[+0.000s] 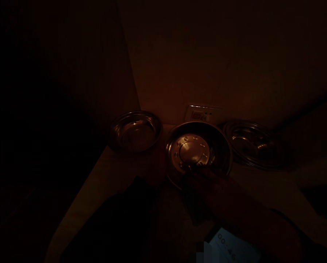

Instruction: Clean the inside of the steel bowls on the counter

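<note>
A round steel bowl stands in the middle of the table, its shiny inner bottom catching the light. My left hand, very dim, is at the bowl's left rim and seems to grip it; its fingers barely show. Over the bowl's near rim reaches my right hand, closed on a dark cloth. Part of that cloth hangs outside the bowl, and the fingers reach down towards its inner bottom. Darkness hides most of the detail of both hands.
Another steel bowl sits at the left back. Several nested steel dishes lie to the right. A socket plate is on the wall behind the wooden table. A lit phone with a timer lies near my right forearm.
</note>
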Available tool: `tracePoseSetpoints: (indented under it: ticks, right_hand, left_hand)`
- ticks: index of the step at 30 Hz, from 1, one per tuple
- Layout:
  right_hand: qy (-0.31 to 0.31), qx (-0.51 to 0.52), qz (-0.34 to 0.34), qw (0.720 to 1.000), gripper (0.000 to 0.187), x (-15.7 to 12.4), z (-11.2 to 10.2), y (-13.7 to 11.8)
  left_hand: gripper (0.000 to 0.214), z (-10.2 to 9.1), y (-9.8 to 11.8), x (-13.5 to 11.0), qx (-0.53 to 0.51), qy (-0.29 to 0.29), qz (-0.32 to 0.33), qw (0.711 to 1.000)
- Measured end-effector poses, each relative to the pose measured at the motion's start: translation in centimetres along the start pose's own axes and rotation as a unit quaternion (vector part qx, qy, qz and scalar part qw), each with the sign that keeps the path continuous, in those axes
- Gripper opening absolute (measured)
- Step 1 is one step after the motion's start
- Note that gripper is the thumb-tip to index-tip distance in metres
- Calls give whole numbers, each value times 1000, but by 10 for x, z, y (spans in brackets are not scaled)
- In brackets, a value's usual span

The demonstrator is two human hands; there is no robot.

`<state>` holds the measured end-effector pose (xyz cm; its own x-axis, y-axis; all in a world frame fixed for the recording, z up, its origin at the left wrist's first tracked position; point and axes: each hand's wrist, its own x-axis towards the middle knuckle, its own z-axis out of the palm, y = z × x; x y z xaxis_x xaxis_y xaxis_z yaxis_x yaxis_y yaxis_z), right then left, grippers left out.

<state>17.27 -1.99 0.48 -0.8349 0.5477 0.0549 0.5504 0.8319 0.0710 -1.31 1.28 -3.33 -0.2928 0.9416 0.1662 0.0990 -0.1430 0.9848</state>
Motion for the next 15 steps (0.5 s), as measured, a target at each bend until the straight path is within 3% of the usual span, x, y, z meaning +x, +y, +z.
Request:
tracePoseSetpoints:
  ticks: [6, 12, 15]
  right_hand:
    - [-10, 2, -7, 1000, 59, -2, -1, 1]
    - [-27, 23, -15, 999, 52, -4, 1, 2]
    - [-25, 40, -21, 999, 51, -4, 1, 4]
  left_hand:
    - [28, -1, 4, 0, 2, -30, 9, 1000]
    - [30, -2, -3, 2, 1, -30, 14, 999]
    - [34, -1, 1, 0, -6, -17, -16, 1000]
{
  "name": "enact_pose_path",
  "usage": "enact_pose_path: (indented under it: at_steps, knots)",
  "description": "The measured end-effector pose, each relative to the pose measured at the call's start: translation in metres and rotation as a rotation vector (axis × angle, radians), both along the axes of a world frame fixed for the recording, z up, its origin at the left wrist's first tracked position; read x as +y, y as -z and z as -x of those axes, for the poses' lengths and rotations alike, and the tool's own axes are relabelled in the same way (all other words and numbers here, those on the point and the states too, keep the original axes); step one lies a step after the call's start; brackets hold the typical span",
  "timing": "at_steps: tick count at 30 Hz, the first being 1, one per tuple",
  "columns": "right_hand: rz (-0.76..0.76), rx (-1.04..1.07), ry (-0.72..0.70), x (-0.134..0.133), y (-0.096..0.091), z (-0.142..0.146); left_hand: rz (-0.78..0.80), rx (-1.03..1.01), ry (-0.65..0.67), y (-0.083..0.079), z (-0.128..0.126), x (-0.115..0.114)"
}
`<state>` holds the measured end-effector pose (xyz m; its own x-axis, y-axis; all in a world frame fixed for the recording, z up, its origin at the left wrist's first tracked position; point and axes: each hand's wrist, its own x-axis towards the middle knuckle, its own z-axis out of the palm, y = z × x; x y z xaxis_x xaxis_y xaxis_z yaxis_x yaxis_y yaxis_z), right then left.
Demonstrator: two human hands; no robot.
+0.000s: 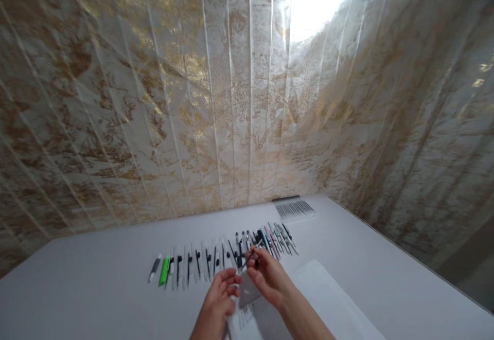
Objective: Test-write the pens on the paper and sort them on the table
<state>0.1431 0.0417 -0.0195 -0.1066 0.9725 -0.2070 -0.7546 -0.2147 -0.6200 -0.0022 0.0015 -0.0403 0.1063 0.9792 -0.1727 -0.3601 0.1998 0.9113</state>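
My right hand point(268, 281) is closed in a pinch on a thin dark pen part point(248, 259), which slants down toward my left hand. My left hand point(222, 296) has its fingers curled just beside the part's lower end; what they grip, if anything, is too small and blurred to make out. Beyond both hands lies a row of pens and pen parts, several with clear barrels point(206, 265) and black caps. A bright green highlighter point(164, 271) and a grey-and-white pen point(154, 269) lie at the row's left end.
Slim pens, some pastel point(275, 240), lie close together right of the row. Farther back is a flat set of thin dark sticks point(294, 208). A white sheet point(328, 288) and a blurred paper with writing point(247, 320) are near my hands. Patterned curtain point(231, 124) borders the white table point(96, 288).
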Motion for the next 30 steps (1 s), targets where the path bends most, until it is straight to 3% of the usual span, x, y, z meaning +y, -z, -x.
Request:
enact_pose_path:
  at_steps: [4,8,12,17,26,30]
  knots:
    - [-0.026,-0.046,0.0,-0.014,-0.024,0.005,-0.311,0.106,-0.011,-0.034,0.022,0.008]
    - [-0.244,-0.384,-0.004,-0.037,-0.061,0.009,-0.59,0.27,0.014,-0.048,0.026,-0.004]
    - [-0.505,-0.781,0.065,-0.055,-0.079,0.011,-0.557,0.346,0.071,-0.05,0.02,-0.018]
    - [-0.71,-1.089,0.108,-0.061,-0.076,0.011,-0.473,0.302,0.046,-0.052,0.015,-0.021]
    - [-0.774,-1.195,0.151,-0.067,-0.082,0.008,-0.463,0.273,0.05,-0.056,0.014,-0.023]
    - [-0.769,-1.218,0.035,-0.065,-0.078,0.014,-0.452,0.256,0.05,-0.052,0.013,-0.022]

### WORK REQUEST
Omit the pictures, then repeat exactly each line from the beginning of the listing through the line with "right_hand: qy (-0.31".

### EXERCISE SOLUTION
[+0.000s] 

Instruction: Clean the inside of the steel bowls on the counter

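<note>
A round steel bowl stands in the middle of the table, its shiny inner bottom catching the light. My left hand, very dim, is at the bowl's left rim and seems to grip it; its fingers barely show. Over the bowl's near rim reaches my right hand, closed on a dark cloth. Part of that cloth hangs outside the bowl, and the fingers reach down towards its inner bottom. Darkness hides most of the detail of both hands.
Another steel bowl sits at the left back. Several nested steel dishes lie to the right. A socket plate is on the wall behind the wooden table. A lit phone with a timer lies near my right forearm.
</note>
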Available tool: `tracePoseSetpoints: (indented under it: ticks, right_hand, left_hand)`
- ticks: index of the step at 30 Hz, from 1, one per tuple
- Layout:
  right_hand: qy (-0.31 to 0.31), qx (-0.51 to 0.52), qz (-0.34 to 0.34), qw (0.720 to 1.000), gripper (0.000 to 0.187), x (-15.7 to 12.4), z (-11.2 to 10.2), y (-13.7 to 11.8)

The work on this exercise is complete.